De uma perspectiva britânica, este livro levanta muitas questões interessantes sobre como a morte assistida funcionaria aqui
Green se apresenta como uma médica quase impossivelmente perfeita: profundamente comprometida, atenciosa, atenciosa e sensível. Ela se esforça para se manter discreta, ser sensível às famílias e manter suas emoções sob controle. Mãe de dois filhos, ela já havia presenciado mais de 40 mortes antes de chorar pela primeira vez ao ver a mãe idosa de seu paciente se inclinar para abraçar sua filha moribunda.

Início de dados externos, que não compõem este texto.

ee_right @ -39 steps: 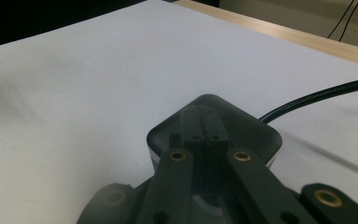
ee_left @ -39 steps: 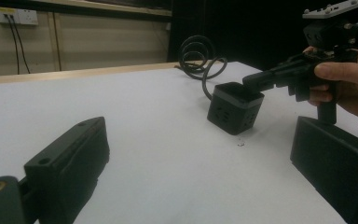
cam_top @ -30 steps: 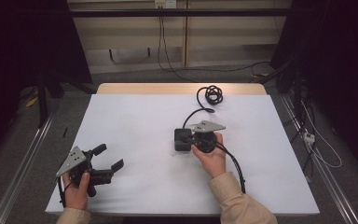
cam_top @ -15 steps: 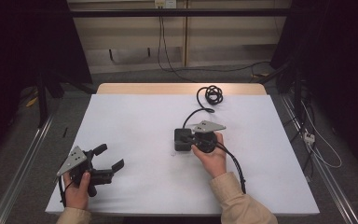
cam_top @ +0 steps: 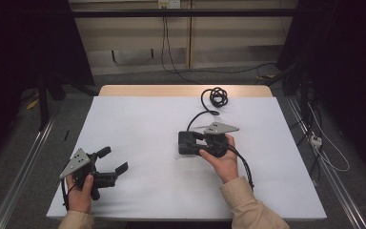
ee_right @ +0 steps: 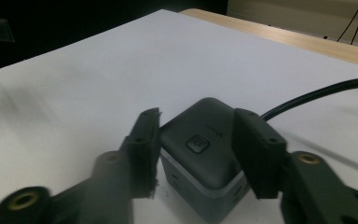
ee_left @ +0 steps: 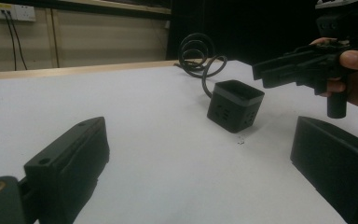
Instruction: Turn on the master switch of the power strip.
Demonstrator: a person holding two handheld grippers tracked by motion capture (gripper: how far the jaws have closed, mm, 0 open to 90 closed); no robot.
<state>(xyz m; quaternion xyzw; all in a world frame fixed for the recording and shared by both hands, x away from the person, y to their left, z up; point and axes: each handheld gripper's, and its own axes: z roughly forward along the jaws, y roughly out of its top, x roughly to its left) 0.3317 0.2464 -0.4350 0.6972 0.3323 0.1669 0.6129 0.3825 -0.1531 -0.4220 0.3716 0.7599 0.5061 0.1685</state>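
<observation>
A black cube-shaped power adapter [cam_top: 187,143] sits on the white table [cam_top: 138,119], right of the middle. Its black cable runs back to a coil [cam_top: 218,97] at the far edge. My right gripper [cam_top: 201,143] points left at the cube, open. In the right gripper view the cube [ee_right: 205,149] lies between the two jaws, which flank its top corners. In the left gripper view the right gripper [ee_left: 265,72] hovers just above and behind the cube [ee_left: 235,105]. My left gripper [cam_top: 115,159] rests near the front left corner, open, nothing between its jaws.
The white tabletop ends in a wooden strip [cam_top: 171,90] at the far side. Loose cables [cam_top: 324,148] lie on the floor to the right, and a metal rail [cam_top: 24,167] runs along the left. A wall socket [ee_left: 14,10] with plugged leads is behind the table.
My right hand and gripper have drifted slightly to the right. The cube and the left gripper have not moved.
</observation>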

Ela acredita que o simples fato de saber que existe a possibilidade de uma morte legal e indolor, no momento que você escolher, é extremamente reconfortante para pessoas em estado terminal, mesmo que nunca decidam morrer por esse caminho. Quando lhe perguntam o que ela faz da vida, sua resposta é: "Eu ajudo as pessoas".
"This Is Assisted Dying" é o relato de seu primeiro ano como médica de MAiD, e um dos pontos fracos deste livro, por outro lado envolvente e profundamente comovente, é que Green se depara com tão poucos casos difíceis nesse período. Não há indícios de coerção, nenhuma criança que considere seus pais um fardo e apenas um paciente que está claramente lutando contra uma doença mental em vez de uma doença terminal. Ela se recusa a tratá-lo.
De uma perspectiva britânica, este livro levanta muitas questões interessantes sobre como a morte assistida funcionaria aqui, como os médicos lidariam com a situação e qual o papel importante que os bons cuidados paliativos desempenham nas opções disponíveis para pessoas com doenças terminais. (A inadequação dos cuidados paliativos na Grã-Bretanha foi o motivo apresentado pelo Secretário da Saúde, Wes Streeting, para votar contra o projeto de lei que os parlamentares estão analisando atualmente.)
Independentemente da sua posição no debate sobre a morte assistida, é impossível não se comover com a sinceridade de Green e sua compaixão por seus pacientes. "Para mim, o trabalho tem menos a ver com como as pessoas desejam morrer do que com como desejam viver", diz ela. "Aprendi que podemos escolher abraçar a nossa vida a qualquer momento, mesmo nos seus momentos finais."